■ TASK DETAILS ■
Determine how many lines in the records below contain "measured", then state that number alone.
-----
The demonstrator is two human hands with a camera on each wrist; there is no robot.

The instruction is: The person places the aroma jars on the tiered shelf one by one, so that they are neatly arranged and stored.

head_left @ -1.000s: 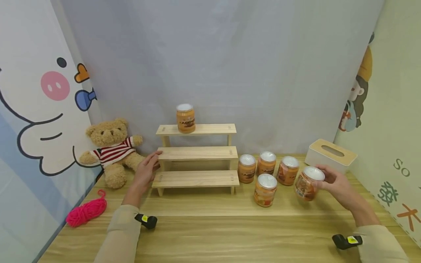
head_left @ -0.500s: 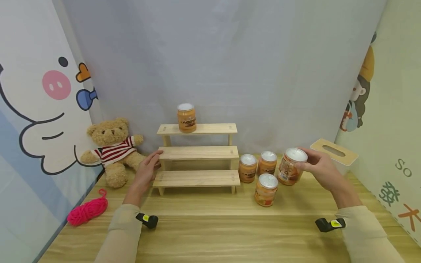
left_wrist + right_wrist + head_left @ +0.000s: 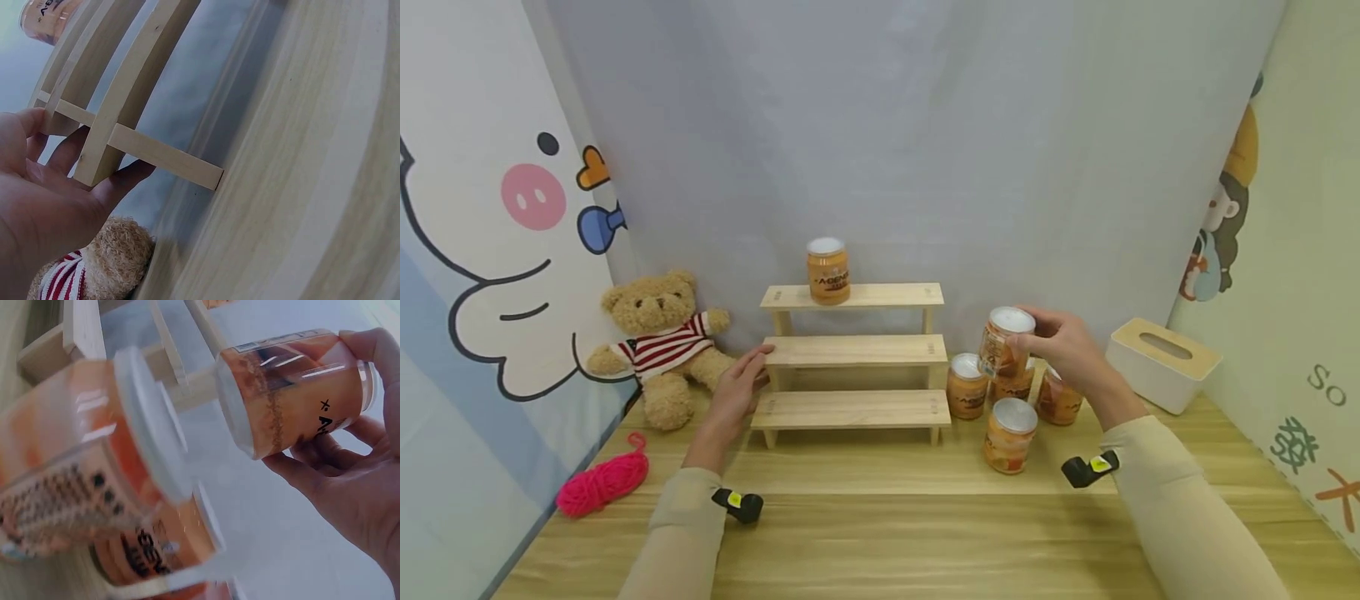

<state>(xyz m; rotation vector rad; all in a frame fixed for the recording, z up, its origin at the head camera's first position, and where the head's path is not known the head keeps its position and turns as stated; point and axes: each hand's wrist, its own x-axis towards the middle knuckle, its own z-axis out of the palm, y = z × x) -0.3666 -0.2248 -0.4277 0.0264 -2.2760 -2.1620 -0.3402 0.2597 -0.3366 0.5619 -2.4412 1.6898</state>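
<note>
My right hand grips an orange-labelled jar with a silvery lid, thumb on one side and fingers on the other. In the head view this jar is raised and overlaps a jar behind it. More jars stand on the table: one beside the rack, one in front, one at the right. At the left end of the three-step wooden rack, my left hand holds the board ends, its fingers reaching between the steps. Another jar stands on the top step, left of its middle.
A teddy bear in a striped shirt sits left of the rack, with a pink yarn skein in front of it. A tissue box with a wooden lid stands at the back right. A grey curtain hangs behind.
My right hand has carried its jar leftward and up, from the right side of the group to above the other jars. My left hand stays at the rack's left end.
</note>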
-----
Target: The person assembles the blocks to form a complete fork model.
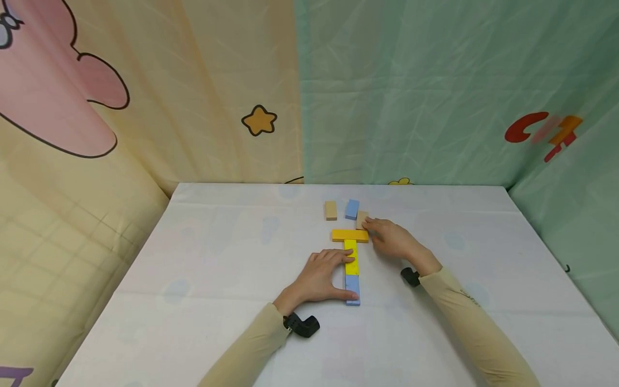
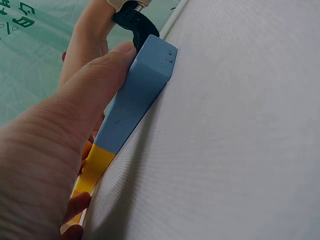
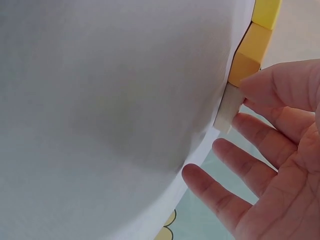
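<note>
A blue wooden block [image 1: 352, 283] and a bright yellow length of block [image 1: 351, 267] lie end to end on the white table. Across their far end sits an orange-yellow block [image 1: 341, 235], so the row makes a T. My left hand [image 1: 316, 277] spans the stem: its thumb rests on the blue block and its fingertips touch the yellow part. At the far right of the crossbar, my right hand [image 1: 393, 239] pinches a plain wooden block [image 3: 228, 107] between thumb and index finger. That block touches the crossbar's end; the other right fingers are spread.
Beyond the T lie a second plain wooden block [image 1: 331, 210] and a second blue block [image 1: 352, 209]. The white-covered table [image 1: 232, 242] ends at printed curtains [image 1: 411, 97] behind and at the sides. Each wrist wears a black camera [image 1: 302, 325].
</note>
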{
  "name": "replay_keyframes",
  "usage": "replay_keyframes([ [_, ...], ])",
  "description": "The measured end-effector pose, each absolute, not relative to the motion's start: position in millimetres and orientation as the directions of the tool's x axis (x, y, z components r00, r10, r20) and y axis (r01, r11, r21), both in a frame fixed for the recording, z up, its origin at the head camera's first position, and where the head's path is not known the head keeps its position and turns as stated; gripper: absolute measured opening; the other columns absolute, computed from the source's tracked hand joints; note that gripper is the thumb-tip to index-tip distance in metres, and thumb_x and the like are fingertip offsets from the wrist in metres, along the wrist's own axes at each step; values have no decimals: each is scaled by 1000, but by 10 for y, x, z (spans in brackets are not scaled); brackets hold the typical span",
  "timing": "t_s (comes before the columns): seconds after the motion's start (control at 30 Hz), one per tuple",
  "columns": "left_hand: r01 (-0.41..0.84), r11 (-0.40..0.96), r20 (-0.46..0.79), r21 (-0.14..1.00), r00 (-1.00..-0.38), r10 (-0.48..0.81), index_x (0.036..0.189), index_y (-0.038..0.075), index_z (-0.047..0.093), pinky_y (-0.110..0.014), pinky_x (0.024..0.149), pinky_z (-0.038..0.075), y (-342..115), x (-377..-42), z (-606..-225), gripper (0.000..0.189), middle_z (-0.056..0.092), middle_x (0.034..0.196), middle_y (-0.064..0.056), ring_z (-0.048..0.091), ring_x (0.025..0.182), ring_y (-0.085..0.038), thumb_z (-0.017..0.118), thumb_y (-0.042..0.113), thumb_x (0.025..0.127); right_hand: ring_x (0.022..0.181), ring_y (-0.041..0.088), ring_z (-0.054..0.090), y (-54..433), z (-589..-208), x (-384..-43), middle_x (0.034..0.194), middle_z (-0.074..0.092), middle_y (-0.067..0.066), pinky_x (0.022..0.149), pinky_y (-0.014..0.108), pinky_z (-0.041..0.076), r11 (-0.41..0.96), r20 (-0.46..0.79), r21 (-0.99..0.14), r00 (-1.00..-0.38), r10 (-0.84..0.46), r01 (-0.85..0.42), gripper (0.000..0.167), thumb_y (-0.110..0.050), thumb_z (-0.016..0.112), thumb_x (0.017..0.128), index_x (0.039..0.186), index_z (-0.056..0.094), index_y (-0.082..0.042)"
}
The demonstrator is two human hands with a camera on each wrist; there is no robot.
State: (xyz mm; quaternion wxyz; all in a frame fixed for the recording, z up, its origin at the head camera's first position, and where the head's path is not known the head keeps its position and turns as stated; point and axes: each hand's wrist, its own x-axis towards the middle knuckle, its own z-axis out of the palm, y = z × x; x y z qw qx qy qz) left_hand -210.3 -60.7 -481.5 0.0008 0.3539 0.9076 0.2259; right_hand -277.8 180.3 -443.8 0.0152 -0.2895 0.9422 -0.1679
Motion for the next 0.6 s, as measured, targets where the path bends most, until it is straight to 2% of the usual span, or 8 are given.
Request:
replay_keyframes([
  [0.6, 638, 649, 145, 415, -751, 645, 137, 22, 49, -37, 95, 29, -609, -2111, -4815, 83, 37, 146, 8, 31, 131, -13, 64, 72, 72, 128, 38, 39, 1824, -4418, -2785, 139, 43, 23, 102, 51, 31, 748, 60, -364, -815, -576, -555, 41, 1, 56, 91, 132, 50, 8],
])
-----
■ FINISHED EXERCISE ■
2